I pat his back through the thick material of his flannel. “Let’s just go home.”
As soon as we step outside the door into the stillness and silence of a mostly abandoned street, Beckett lets out a heaving, gusting sigh. He sounds like he just finished a run, lungs burning and legs twitching. Aching, blissful relief.
I keep my arm around his waist, guiding us to his truck parked two blocks over, right behind the cafe. He’s already got his box of shortbread cookies in the passenger seat and he’s careful to place them on his lap when he slips into the car.
It takes me a second to orient myself in the driver’s seat, everything feeling a little too big. Beckett snickers as my hands hover over the steering wheel, trying to find a position in the seat that doesn’t feel like I’m operating a float in the Macy’s Thanksgiving Day parade.
“What?” I ask. I like him like this. Messy hair. Flower crown. A grin that curves his bottom lip beautifully.
“You make a cute face when you’re frustrated,” he tells me, letting his head drop back against the seat. “Nose scrunches.”
I look over at him in the passenger seat, splayed out as much as he can be in the cab of the truck. His knee is tucked up against the window and his arms are loose, face relaxed. I put the truck into drive and ease us out of the space, rumbling down the road that will take us back to the farm.
It’s nothing but the growl of the engine and the wind licking at the windows as we head back, Beckett’s gentle and easy breathing. I don’t know what to say to him, no idea how to respond to the things he said in the bar.

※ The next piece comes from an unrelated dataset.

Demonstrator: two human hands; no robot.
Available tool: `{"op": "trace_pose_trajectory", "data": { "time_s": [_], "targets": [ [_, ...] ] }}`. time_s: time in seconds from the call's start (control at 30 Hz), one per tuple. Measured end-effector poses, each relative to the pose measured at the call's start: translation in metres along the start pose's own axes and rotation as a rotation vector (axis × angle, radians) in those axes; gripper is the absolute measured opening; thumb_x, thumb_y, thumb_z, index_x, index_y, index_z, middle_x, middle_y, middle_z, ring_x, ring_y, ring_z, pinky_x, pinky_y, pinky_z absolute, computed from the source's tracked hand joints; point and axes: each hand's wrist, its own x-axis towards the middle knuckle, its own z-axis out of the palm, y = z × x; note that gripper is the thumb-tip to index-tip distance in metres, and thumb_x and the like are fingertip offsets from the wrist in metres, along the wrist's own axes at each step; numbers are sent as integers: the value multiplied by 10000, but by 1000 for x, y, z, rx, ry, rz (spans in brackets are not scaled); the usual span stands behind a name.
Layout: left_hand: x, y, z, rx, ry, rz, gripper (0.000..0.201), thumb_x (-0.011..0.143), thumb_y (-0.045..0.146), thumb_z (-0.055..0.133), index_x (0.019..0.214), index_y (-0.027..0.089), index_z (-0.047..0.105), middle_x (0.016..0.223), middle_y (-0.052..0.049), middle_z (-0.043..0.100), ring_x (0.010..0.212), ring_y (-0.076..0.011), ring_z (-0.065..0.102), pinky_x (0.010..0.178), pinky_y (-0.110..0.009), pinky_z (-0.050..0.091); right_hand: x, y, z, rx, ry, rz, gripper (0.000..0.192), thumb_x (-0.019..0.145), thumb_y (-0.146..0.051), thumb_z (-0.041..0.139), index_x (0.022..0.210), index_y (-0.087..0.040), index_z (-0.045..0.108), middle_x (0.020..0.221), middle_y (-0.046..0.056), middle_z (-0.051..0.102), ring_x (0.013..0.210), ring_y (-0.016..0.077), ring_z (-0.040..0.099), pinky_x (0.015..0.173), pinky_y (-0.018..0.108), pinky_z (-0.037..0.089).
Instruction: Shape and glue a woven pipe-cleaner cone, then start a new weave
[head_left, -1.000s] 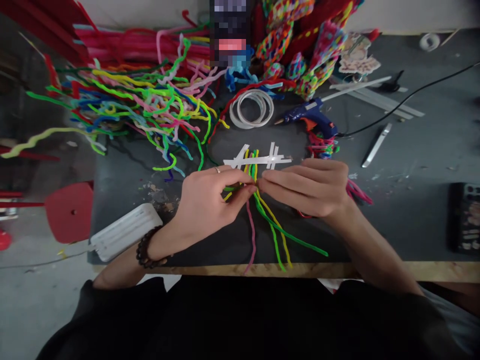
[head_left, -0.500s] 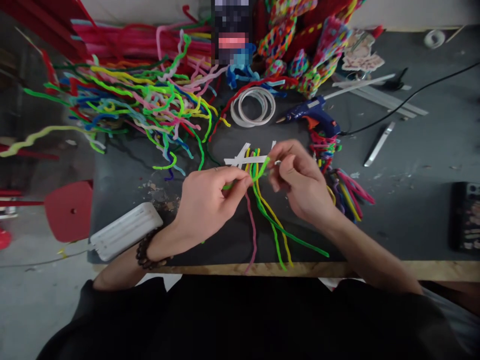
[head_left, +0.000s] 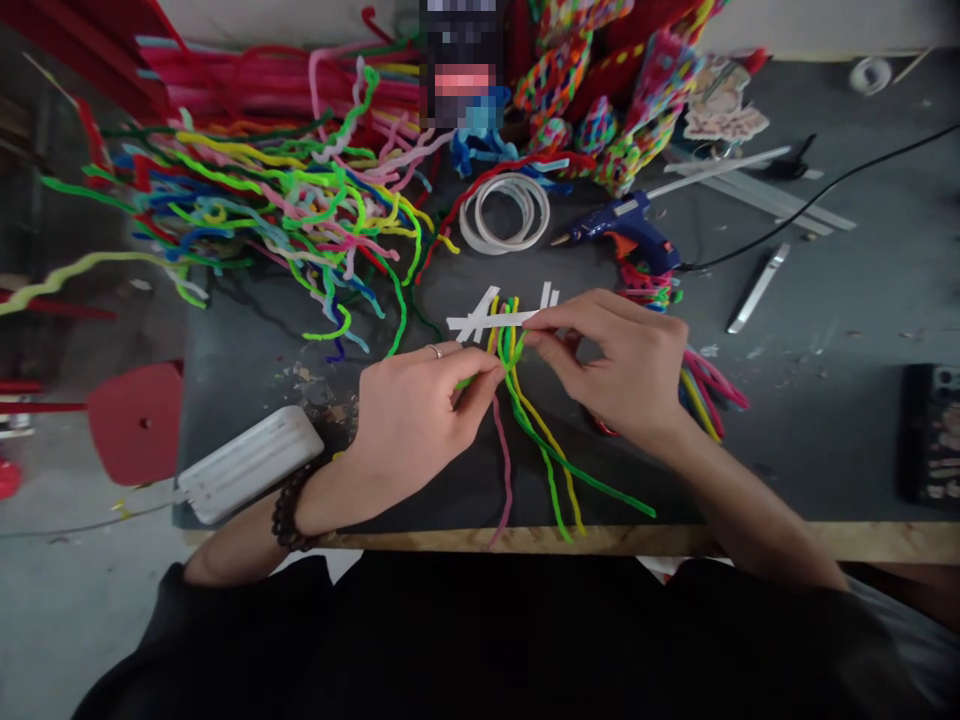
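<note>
Several pipe cleaners, among them a yellow one (head_left: 574, 490), a pink one (head_left: 508, 480) and a dark green one (head_left: 607, 484), lie side by side, their upper ends under white tape strips (head_left: 495, 321) on the table. My left hand (head_left: 420, 410) pinches a bright green pipe cleaner (head_left: 513, 357) between thumb and index finger, just below the tape. To its right, my right hand (head_left: 626, 365) has thumb and index finger closed at the bent end of that same bright green pipe cleaner, beside the tape. The fingertips hide part of the bend.
A heap of loose pipe cleaners (head_left: 300, 200) spreads at the back left. Rolls of tape (head_left: 472, 235) and a blue glue gun (head_left: 637, 225) lie behind my hands. A utility knife (head_left: 759, 288) lies right; a white power strip (head_left: 255, 460) sits near the front left edge.
My right hand has turned and moved in, its fingers closing at the bright green pipe cleaner's end. The bright green end now sits lower, below the tape. My left hand keeps its pinch.
</note>
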Motion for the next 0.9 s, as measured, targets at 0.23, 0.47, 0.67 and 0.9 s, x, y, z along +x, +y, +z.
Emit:
{"op": "trace_pose_trajectory", "data": {
  "time_s": [0.23,0.47,0.67,0.9],
  "targets": [
    [2,-3,-1,10,33,-6,161,1015,317,658,958,236,786,831,19,788,687,-123,682,636,-271,406,4,5,-7,172,-108,173,69,959,-294,714,921,-250,751,827,5,743,685,152,648,642,309,508],
    [4,-10,1,69,93,97,133,992,251,678,950,241,803,852,15,803,730,-139,703,657,-279,426,4,0,-6,987,-261,573,288,844,-440,859,803,-227,670,677,-45,573,558,96,533,542,260,464],
    [0,0,-7,-359,-176,-124,319,1064,414,562,1063,219,815,733,4,730,613,-116,608,555,-256,385,2,12,7,1012,-103,624,320,816,-444,889,818,-237,644,701,-44,590,581,97,542,558,257,463],
    [21,-19,-20,-762,-460,-320,346,1057,355,526,1290,198,729,772,-48,750,517,-106,511,466,-253,348,0,20,14,782,24,463,333,940,-562,733,922,-265,582,926,10,704,612,116,611,512,273,445]
  ]
}}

Cause I still think about kissing you all the damn time.
I had no idea. I sneak another glance at him from the corner of my eye, my hands flexing on the wheel.
“I don’t like noise,” Beckett announces as we maneuver our way out of town. “It was loud tonight. At the bar.”
“I know.”
Beckett doesn’t have a television in his house, doesn’t listen to music while he putters away in his greenhouse. He flinches when he enters a room and people are talking too loud, his head tilting slightly to the side. It’s like he’s trying to muffle the sound without being obvious about it. He shifts in his seat until his shoulder is pressed to the back of it, his elbow on the center console and his chin in his hand.
“I have earmuffs,” he tells me, an earnest expression on his face. I glance at him and then back to the road. I want this version of him in my memory always. Cornfields flashing by the windows, magnolia leaves in his hair. Eyes hooded but glowing, his knuckles resting under his chin.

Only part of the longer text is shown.